Monday, November 18, 2013

This is Autism (Bridget Allen)

Written by Bridget Allen 

Originally posted at It’s Bridget’s Word

What follows is my contribution to the This is Autism flash blog, where many wonderful people have pieces that bring to life the beauty of divergent neurology. They are positive and glorious and you will be enriched by reading them.

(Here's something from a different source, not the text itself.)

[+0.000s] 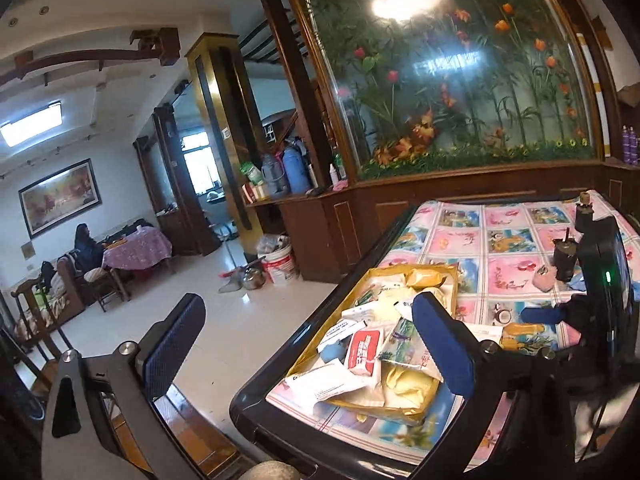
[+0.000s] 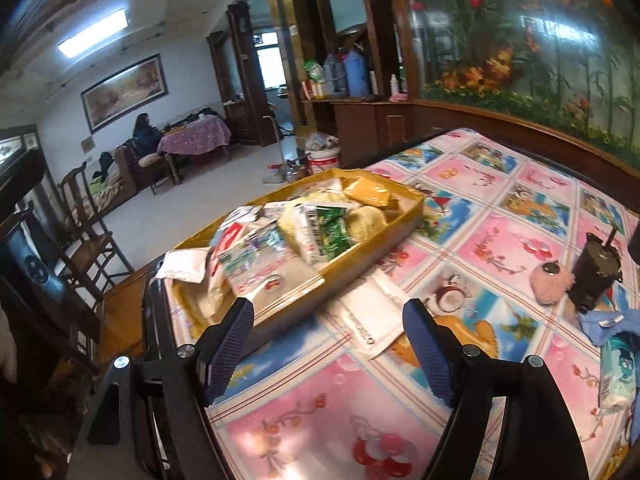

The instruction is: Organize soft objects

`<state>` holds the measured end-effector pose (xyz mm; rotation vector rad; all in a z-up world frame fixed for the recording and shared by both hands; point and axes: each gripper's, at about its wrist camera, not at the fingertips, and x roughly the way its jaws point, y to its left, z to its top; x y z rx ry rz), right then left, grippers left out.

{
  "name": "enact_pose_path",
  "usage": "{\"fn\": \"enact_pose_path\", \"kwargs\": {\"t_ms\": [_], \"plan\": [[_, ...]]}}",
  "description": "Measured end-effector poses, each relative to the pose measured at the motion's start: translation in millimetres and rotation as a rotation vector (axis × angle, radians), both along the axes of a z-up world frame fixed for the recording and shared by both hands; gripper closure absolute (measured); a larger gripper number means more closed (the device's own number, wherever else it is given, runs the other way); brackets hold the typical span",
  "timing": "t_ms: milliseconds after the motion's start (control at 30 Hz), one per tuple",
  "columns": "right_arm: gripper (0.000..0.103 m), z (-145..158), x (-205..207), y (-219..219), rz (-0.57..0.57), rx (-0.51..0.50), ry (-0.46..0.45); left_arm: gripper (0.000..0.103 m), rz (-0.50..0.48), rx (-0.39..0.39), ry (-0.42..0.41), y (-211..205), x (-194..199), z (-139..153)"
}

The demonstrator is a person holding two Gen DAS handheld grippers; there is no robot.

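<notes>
While you hold your left gripper (image 1: 308, 344) above the table's near corner, its blue-padded jaws stand spread wide with nothing between them; one finger hangs over the floor, the other over the shallow golden cardboard tray (image 1: 454, 280). Your right gripper (image 2: 328, 344) is likewise spread and empty, low over the patchwork-print plastic tablecloth (image 2: 500, 240), its fingers either side of a flat white paper packet (image 2: 370, 320) that lies on the cloth just beside the tray's near wall. That tray (image 2: 360, 248) is heaped with soft packets: a red-and-white tissue pack (image 1: 364, 352), yellow pouches and a green-printed sachet (image 2: 328, 232). Further right, a fuzzy pink round plush (image 2: 552, 278) sits touching a dark plastic cup with a straw (image 2: 596, 276), with a crumpled blue cloth (image 2: 604, 326) near them.
</notes>
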<state>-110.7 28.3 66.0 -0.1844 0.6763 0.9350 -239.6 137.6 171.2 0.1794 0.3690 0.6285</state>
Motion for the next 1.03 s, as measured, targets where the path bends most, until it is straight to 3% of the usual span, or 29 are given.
{"fn": "enact_pose_path", "kwargs": {"t_ms": [133,233,533,633,900,1033], "plan": [[0.022,-18.5,-25.1,6.5,0.064,-0.022,-0.011,0.0,0.035,0.011,0.027,-7.5,3.0,1.3],[0.022,-28.2,-33.0,13.1,0.096,-0.072,-0.02,0.0,0.022,-0.026,-0.003,-11.4,-0.4,6.8],[0.017,-25.0,-24.1,-1.5,0.043,-0.026,0.006,0.0,-0.015,-0.164,-0.124,-3.9,-21.5,17.8],[0.017,-24.2,-27.1,-0.9,0.044,-0.029,-0.011,0.0,-0.038,-0.216,-0.1,2.5,-20.5,13.9],[0.017,-23.3,-31.9,0.2,0.044,-0.034,-0.033,0.0,-0.013,-0.224,-0.065,9.4,-26.5,0.6],[0.017,-23.8,-28.2,-1.3,0.028,-0.029,-0.017,0.0,-0.009,-0.312,0.013,22.3,-24.7,-10.4]]}}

However, bear with me while I am slightly less sunny. I am recovering from a couple of weeks of trying to be a part of the world and getting smacked down with one access fail after another. I am cranky.
Suzanne Wright is the co-founder of Autism Speaks along with her husband Bob. Last week, she wrote a vile fear mongering piece of hate speech, which is not shocking because fear and demonization is Autism Speaks bread and butter. They have used fear and money to build an empire bent on wiping autistic people out of existence. What shocked me was that this piece struck a nerve with so many people who had overlooked Autism Every Day and I am Autism. She explained that autism is living in fear. In that we agree, but while her fear is of naked hopping autistic refrigerator raiders making parents lives dreadfully inconvenient, my fear is of people, fueled by the rhetoric of the Wrights and others of their ilk, who want me dead.

Ms. Wright, This is Autism, the Autism you helped create.

This is Autism: Autism is having to work too hard.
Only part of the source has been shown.